--- Data segment ---
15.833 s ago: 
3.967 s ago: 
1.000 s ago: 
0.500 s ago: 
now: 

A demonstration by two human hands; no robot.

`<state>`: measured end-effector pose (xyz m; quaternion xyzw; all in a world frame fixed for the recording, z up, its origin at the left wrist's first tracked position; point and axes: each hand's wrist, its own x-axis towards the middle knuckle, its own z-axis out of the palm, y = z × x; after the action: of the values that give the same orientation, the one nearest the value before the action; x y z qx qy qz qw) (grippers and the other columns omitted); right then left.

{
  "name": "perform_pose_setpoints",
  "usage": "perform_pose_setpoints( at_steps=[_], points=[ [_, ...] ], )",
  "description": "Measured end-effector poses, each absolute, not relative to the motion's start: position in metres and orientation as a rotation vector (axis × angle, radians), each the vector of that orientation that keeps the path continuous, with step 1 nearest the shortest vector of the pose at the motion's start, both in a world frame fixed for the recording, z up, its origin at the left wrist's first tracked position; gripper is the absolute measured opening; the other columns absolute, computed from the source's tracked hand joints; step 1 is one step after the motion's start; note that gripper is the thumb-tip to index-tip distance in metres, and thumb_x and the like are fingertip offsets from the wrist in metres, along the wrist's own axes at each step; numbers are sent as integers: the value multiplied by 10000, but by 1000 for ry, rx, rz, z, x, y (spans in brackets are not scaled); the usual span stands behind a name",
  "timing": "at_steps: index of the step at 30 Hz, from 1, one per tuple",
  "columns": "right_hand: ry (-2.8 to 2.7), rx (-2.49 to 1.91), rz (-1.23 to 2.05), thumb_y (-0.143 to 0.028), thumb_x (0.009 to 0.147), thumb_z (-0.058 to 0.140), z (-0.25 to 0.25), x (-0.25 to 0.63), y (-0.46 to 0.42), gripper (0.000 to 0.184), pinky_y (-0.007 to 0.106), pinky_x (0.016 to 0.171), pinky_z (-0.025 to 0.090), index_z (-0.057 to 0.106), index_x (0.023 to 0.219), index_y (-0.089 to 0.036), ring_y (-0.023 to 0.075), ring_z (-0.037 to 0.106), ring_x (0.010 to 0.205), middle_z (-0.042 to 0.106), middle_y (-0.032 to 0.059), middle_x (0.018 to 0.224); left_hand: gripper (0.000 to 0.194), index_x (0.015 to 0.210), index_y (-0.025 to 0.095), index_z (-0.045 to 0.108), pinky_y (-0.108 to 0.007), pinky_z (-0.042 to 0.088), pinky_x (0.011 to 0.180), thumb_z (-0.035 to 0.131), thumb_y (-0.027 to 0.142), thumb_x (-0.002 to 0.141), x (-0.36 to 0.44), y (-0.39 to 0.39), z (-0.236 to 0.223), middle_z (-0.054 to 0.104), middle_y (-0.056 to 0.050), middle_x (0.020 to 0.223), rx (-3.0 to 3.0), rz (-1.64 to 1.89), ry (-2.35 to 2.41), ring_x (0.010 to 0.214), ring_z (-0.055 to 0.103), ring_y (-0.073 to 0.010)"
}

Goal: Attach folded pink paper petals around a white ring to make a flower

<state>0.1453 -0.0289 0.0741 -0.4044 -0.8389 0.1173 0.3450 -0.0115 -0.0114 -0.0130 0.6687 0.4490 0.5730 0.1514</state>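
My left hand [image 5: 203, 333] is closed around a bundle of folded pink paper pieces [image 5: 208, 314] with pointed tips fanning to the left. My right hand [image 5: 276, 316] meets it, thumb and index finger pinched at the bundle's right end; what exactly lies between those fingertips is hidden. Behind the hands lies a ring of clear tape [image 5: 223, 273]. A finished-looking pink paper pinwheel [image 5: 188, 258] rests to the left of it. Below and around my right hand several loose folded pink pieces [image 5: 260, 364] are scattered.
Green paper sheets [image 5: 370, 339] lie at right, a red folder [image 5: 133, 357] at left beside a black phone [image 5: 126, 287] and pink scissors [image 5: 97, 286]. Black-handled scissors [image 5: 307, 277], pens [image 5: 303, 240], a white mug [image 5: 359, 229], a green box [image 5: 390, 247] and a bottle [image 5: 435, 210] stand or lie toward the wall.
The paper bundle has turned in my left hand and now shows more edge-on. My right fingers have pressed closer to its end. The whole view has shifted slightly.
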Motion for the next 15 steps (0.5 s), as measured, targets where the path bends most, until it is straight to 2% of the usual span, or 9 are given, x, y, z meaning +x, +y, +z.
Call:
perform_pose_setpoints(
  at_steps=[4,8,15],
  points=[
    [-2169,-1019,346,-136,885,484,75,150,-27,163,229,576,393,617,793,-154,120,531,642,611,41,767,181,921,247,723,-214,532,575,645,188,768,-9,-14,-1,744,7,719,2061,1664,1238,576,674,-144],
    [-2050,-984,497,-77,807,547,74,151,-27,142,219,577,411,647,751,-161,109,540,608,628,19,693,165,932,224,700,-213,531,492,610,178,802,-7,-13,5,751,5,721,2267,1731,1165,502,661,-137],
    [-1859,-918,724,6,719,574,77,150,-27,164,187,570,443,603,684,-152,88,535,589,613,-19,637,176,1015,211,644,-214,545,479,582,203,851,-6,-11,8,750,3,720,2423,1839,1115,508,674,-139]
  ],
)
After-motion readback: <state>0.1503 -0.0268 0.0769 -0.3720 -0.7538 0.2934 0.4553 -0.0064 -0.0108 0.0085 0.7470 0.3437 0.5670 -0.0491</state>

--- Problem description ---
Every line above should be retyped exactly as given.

--- Expected output ---
15.833 s ago: 
3.967 s ago: 
1.000 s ago: 
0.500 s ago: 
now: 

A demonstration by two human hands; no robot.

`<state>`: measured end-effector pose (xyz m; quaternion xyzw; all in a world frame fixed for the recording, z up, its origin at the left wrist's first tracked position; point and axes: each hand's wrist, its own x-axis towards the middle knuckle, its own z-axis out of the palm, y = z × x; after the action: of the values that give the same orientation, the one nearest the value before the action; x y z qx qy qz qw) (grippers and the other columns omitted); right then left.

{
  "name": "perform_pose_setpoints",
  "usage": "perform_pose_setpoints( at_steps=[_], points=[ [_, ...] ], )",
  "description": "Measured end-effector poses, each absolute, not relative to the motion's start: position in metres and orientation as a rotation vector (axis × angle, radians), each the vector of that orientation that keeps the path continuous, with step 1 nearest the shortest vector of the pose at the motion's start, both in a world frame fixed for the recording, z up, its origin at the left wrist's first tracked position; gripper is the absolute measured opening; the other columns absolute, computed from the source's tracked hand joints; step 1 is one step after the motion's start; note that gripper is the thumb-tip to index-tip distance in metres, and thumb_x and the like are fingertip offsets from the wrist in metres, along the wrist's own axes at each step; numbers are sent as integers: the value multiplied by 10000, but by 1000 for ry, rx, rz, z, x, y (spans in brackets are not scaled); the usual span stands behind a name",
  "timing": "at_steps: index of the step at 30 Hz, from 1, one per tuple",
  "columns": "right_hand: ry (-2.8 to 2.7), rx (-2.49 to 1.91), rz (-1.23 to 2.05), thumb_y (-0.143 to 0.028), thumb_x (0.009 to 0.147), thumb_z (-0.058 to 0.140), z (-0.25 to 0.25), x (-0.25 to 0.63), y (-0.46 to 0.42), gripper (0.000 to 0.184), pinky_y (-0.007 to 0.106), pinky_x (0.016 to 0.171), pinky_z (-0.025 to 0.090), index_z (-0.057 to 0.106), index_x (0.023 to 0.219), index_y (-0.089 to 0.036), ring_y (-0.023 to 0.075), ring_z (-0.037 to 0.106), ring_x (0.010 to 0.205), middle_z (-0.042 to 0.106), middle_y (-0.032 to 0.059), middle_x (0.018 to 0.224); left_hand: gripper (0.000 to 0.194), index_x (0.015 to 0.210), index_y (-0.025 to 0.095), index_z (-0.045 to 0.108), pinky_y (-0.108 to 0.007), pinky_z (-0.042 to 0.088), pinky_x (0.011 to 0.180), thumb_z (-0.035 to 0.131), thumb_y (-0.027 to 0.142), thumb_x (-0.002 to 0.141), x (-0.36 to 0.44), y (-0.39 to 0.39), z (-0.236 to 0.223), middle_z (-0.054 to 0.104), middle_y (-0.056 to 0.050), middle_x (0.020 to 0.223), rx (-3.0 to 3.0), rz (-1.64 to 1.89), ry (-2.35 to 2.41), ring_x (0.010 to 0.214), ring_z (-0.055 to 0.103), ring_y (-0.073 to 0.010)"
}

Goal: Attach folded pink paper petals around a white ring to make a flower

<state>0.1453 -0.0289 0.0741 -0.4044 -0.8389 0.1173 0.3450 -0.0115 -0.0114 -0.0130 0.6687 0.4490 0.5730 0.1514</state>
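My left hand [image 5: 203, 333] is closed around a bundle of folded pink paper pieces [image 5: 208, 314] with pointed tips fanning to the left. My right hand [image 5: 276, 316] meets it, thumb and index finger pinched at the bundle's right end; what exactly lies between those fingertips is hidden. Behind the hands lies a ring of clear tape [image 5: 223, 273]. A finished-looking pink paper pinwheel [image 5: 188, 258] rests to the left of it. Below and around my right hand several loose folded pink pieces [image 5: 260, 364] are scattered.
Green paper sheets [image 5: 370, 339] lie at right, a red folder [image 5: 133, 357] at left beside a black phone [image 5: 126, 287] and pink scissors [image 5: 97, 286]. Black-handled scissors [image 5: 307, 277], pens [image 5: 303, 240], a white mug [image 5: 359, 229], a green box [image 5: 390, 247] and a bottle [image 5: 435, 210] stand or lie toward the wall.
The paper bundle has turned in my left hand and now shows more edge-on. My right fingers have pressed closer to its end. The whole view has shifted slightly.
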Motion for the next 15 steps (0.5 s), as measured, targets where the path bends most, until it is straight to 2% of the usual span, or 9 are given, x, y, z meaning +x, +y, +z.
Call:
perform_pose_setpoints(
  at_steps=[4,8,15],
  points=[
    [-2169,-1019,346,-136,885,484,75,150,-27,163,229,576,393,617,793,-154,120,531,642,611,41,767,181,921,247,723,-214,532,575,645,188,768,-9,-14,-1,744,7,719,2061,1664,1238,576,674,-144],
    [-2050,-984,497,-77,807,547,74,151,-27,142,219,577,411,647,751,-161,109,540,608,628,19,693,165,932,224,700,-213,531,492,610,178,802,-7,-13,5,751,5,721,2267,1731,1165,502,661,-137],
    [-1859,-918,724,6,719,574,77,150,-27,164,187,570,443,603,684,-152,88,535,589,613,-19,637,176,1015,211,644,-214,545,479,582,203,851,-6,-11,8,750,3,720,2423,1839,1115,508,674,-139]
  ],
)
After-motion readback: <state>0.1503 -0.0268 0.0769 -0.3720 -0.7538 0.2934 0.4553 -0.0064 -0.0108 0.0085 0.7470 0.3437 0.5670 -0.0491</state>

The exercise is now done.